* **ASSIGNMENT**:
Only lines holding the word "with" are wanted from the records; copy all of them.

Recorded data
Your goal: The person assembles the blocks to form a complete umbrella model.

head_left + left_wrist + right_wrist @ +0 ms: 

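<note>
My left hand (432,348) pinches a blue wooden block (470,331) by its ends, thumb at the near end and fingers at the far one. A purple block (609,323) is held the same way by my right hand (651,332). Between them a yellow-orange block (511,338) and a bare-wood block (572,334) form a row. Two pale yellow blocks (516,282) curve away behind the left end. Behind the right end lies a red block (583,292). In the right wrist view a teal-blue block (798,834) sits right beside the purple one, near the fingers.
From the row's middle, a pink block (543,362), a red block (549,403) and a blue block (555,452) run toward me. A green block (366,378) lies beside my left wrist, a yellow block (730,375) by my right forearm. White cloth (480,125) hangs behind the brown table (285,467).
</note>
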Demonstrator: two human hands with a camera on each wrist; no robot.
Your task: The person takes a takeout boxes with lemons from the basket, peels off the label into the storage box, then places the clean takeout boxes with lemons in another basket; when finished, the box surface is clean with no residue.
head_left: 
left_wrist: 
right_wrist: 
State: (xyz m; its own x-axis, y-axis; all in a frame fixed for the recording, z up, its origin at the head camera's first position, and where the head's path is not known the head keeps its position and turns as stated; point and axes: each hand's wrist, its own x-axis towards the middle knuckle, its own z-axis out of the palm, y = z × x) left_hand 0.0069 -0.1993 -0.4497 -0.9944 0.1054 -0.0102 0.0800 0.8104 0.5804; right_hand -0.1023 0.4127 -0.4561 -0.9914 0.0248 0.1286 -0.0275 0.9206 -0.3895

* **REPLY**:
Demonstrator: two human hands with a camera on each wrist; no robot.
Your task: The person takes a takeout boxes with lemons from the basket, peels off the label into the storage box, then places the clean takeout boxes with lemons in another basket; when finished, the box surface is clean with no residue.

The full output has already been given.